------ INPUT MATERIAL

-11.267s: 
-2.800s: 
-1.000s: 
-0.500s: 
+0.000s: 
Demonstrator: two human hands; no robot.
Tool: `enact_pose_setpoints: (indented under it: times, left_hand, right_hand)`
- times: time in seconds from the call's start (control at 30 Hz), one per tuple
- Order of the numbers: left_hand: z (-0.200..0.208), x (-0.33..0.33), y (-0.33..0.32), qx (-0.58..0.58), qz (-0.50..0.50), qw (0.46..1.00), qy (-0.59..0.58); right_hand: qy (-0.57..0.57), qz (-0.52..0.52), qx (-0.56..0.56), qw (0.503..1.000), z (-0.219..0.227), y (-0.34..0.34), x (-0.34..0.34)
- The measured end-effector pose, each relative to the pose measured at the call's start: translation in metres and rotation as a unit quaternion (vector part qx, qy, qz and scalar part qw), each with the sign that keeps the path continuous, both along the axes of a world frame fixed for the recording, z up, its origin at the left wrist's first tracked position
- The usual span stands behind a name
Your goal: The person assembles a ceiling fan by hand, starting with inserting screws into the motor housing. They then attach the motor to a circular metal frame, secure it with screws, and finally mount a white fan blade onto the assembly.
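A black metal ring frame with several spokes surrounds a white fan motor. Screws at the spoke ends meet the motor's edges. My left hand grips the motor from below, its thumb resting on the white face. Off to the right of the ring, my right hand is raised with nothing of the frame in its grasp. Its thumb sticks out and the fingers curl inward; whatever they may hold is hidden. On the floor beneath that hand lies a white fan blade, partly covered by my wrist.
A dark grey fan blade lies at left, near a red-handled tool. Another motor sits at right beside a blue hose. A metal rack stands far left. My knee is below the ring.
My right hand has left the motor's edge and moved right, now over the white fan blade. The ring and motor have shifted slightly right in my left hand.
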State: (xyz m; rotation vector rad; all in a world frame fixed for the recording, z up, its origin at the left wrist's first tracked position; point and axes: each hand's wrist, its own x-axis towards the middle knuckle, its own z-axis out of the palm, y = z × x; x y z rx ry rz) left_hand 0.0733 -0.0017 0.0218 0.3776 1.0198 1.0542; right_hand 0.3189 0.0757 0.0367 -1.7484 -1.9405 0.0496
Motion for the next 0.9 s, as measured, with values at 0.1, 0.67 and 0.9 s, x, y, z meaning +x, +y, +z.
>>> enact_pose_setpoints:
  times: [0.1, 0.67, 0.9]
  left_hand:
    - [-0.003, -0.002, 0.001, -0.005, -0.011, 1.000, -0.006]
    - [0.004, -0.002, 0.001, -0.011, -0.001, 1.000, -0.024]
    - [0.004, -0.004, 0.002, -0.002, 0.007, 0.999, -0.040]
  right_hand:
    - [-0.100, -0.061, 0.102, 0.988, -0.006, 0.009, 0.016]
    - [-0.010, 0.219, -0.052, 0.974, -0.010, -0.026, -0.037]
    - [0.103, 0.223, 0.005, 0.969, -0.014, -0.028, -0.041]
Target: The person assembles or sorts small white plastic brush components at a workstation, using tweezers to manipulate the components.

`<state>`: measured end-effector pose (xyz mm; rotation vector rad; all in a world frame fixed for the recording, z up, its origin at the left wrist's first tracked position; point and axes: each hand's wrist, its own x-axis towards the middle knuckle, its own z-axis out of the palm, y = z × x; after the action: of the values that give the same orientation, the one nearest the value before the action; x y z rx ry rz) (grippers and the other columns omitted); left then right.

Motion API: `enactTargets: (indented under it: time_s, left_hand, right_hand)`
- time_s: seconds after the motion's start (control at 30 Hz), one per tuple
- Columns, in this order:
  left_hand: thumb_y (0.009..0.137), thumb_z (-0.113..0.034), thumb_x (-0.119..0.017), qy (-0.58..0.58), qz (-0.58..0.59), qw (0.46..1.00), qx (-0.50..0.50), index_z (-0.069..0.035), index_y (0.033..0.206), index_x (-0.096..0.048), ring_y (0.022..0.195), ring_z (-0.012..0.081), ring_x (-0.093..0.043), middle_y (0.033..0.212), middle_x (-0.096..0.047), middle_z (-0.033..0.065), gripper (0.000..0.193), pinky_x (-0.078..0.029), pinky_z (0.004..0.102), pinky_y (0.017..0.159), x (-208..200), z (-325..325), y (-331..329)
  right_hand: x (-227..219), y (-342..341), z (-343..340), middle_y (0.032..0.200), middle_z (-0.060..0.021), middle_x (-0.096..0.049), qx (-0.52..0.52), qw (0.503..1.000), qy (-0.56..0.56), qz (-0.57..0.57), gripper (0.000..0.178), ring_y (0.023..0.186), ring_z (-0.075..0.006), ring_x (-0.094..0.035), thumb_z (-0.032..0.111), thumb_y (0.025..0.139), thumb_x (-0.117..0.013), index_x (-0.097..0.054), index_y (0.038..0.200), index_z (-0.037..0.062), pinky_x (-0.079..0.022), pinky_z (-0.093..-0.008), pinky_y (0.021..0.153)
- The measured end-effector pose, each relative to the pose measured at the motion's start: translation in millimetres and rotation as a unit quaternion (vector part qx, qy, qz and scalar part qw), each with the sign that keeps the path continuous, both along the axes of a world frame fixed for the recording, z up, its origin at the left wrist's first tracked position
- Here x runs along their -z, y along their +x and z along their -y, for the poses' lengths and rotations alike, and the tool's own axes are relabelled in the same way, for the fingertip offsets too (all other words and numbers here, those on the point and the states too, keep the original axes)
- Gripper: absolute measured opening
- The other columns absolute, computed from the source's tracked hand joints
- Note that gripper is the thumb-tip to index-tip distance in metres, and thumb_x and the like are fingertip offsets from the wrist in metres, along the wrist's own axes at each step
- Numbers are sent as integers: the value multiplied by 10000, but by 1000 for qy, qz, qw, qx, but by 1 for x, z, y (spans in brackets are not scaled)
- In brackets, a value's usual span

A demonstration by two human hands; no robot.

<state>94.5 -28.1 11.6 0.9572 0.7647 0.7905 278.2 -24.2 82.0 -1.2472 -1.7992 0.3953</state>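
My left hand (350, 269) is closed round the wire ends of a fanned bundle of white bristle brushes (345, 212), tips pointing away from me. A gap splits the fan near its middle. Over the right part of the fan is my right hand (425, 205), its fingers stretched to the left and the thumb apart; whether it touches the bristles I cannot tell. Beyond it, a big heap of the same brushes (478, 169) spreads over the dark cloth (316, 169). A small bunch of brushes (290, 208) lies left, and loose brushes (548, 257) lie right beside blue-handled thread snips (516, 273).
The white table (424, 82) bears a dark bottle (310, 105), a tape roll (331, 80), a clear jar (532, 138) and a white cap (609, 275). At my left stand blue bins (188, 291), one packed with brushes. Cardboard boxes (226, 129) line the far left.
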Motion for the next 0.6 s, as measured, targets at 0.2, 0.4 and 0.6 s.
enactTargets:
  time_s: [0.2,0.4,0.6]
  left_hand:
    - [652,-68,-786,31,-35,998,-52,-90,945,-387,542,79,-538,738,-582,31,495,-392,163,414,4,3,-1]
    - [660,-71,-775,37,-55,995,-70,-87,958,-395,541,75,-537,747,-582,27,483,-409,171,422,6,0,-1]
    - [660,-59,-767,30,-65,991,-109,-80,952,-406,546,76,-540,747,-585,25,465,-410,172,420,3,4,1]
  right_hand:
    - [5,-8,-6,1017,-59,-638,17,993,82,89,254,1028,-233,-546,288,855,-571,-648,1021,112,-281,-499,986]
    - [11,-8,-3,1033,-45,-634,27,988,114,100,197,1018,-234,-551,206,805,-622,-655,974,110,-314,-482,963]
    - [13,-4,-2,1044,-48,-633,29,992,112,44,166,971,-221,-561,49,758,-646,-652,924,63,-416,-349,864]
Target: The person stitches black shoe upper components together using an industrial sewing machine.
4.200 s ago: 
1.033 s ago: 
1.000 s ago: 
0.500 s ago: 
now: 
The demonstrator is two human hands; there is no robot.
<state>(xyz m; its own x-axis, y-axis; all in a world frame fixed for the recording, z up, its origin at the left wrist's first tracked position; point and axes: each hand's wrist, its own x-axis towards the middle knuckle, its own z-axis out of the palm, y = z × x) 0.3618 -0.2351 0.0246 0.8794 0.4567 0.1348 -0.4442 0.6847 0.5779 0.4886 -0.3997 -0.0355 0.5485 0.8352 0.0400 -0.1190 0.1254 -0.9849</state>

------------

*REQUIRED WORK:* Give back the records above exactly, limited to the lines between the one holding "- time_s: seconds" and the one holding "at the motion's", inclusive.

*WRITTEN RESPONSE:*
- time_s: seconds after the motion's start (control at 30 Hz), one per tuple
- Columns, in this order:
  left_hand: thumb_y (0.009..0.137), thumb_z (-0.113..0.034), thumb_x (-0.119..0.017), qy (-0.58..0.58), qz (-0.58..0.59), qw (0.46..1.00), qx (-0.50..0.50), index_z (-0.069..0.035), index_y (0.033..0.206), index_x (-0.096..0.048), ring_y (0.022..0.195), ring_z (-0.012..0.081), ring_x (-0.093..0.043), middle_y (0.033..0.212), middle_x (-0.096..0.047), middle_z (-0.033..0.065), gripper (0.000..0.193), pinky_x (-0.078..0.029), pinky_z (0.004..0.102), pinky_y (0.017..0.159), x (-208..200), z (-325..325), y (-331..329)
  right_hand: x (-227..219), y (-342..341), z (-343..340), middle_y (0.032..0.200), middle_z (-0.060..0.021), middle_x (-0.096..0.049), qx (-0.52..0.52), qw (0.503..1.000), qy (-0.56..0.56), qz (-0.57..0.57), gripper (0.000..0.178), ring_y (0.023..0.186), ring_z (-0.075..0.006), ring_x (-0.094..0.035), thumb_z (-0.032..0.111), thumb_y (0.025..0.139), thumb_x (-0.117..0.013), index_x (-0.097..0.054), index_y (0.038..0.200), index_z (-0.037..0.062), pinky_x (-0.079..0.022), pinky_z (-0.093..-0.008), pinky_y (0.021..0.153)
- The measured end-effector pose, each relative to the pose measured at the motion's start: translation in millimetres and rotation as a unit quaternion (vector part qx, qy, qz and scalar part qw), each with the sign that keeps the path continuous, both along the axes of a world frame fixed for the recording, z up, its origin at the left wrist's first tracked position

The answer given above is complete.